**Your goal**
Your answer should consist only of the lines below from the one with "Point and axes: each" through the one with "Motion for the", copied exactly.

──────────

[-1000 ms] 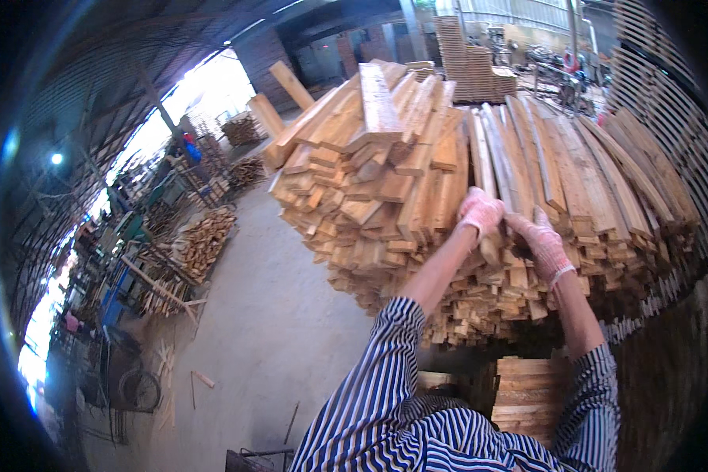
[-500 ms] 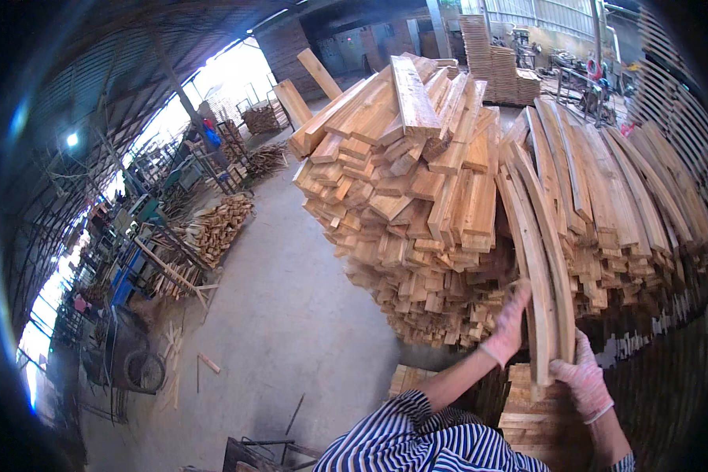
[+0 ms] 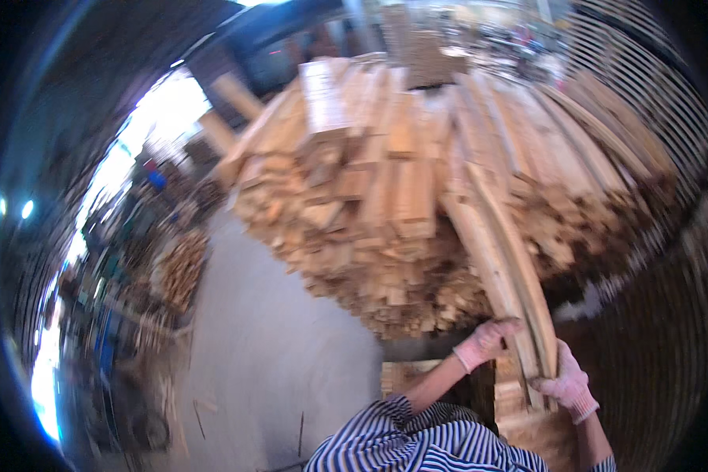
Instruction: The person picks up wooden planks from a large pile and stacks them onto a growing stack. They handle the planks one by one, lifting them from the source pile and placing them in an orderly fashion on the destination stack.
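Two long wooden boards lie side by side, running from my hands up to the big stack. My left hand, in a pinkish work glove, is closed on the left edge of these boards near their lower ends. On the opposite edge my right hand, gloved alike, grips the boards close to their ends, thumb across the top. Their far ends rest against the stack of wooden boards, whose cut ends face me. Below my hands sits a lower pile of wood, partly hidden by my arms.
More long boards lie across the right of the stack. Grey concrete floor extends on the left, with a heap of wood pieces beyond it. A tall slatted wood stack stands far right. Much of the picture is motion-blurred.
The view has swung, shifting the stack leftward in the picture. My left hand has come down along the boards and closed on their edge; my right hand keeps its grip at their ends.
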Available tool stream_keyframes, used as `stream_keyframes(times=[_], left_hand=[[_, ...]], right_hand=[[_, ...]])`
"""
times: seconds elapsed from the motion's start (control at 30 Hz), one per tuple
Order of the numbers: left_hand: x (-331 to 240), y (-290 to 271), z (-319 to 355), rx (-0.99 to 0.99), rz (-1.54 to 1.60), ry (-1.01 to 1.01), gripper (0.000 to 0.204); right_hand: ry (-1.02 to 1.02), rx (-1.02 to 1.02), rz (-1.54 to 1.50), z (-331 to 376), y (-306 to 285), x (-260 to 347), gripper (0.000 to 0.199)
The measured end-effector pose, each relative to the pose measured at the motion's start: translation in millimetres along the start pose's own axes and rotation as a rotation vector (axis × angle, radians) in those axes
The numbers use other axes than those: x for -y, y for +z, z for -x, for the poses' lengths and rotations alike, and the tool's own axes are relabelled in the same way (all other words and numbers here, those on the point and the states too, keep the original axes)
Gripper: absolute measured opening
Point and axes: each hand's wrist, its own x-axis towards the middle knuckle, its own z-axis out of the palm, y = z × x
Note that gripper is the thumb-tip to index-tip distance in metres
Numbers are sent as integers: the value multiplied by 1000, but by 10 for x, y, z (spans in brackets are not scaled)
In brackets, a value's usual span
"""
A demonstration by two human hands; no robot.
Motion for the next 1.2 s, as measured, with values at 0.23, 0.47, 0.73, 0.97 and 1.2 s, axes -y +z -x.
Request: stream_keyframes(times=[0.23, 0.47, 0.73, 0.97, 1.2], left_hand=[[-74, 536, -299, 166, -453, -108, 58], [658, 1228, -795, 683, -635, -491, 55], [1896, 1512, -915, 1080, -1031, -89, 37], [2629, 1518, -1218, 1040, -615, -435, 32], [4474, 1254, -684, 702, -588, -738, 55]], right_hand=[[33, -228, 47, 264, -116, -860, 108], [78, -604, -272, 561, -101, -1468, 101], [382, -859, -270, 370, 1363, -3711, 95], [320, -988, -452, 1300, 1168, -3136, 117], [757, -1372, -628, 2053, 2101, -3482, 88]])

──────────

**Output below**
Point and axes: each hand's wrist, its own x-axis towards the middle knuckle, its own z-axis out of the palm, y = z × x
Note that gripper is the thumb-tip to index-tip distance in metres
Numbers are sent as integers: the value multiplied by 1000, but by 10 for x, y, z (spans in brackets are not scaled)
In brackets, a value's usual span
"""
A demonstration by two human hands; no robot.
Motion for the next 1.2 s, as measured, with values at 0.23, 0.47, 0.73, 0.97 and 1.2 s, axes -y +z -x.

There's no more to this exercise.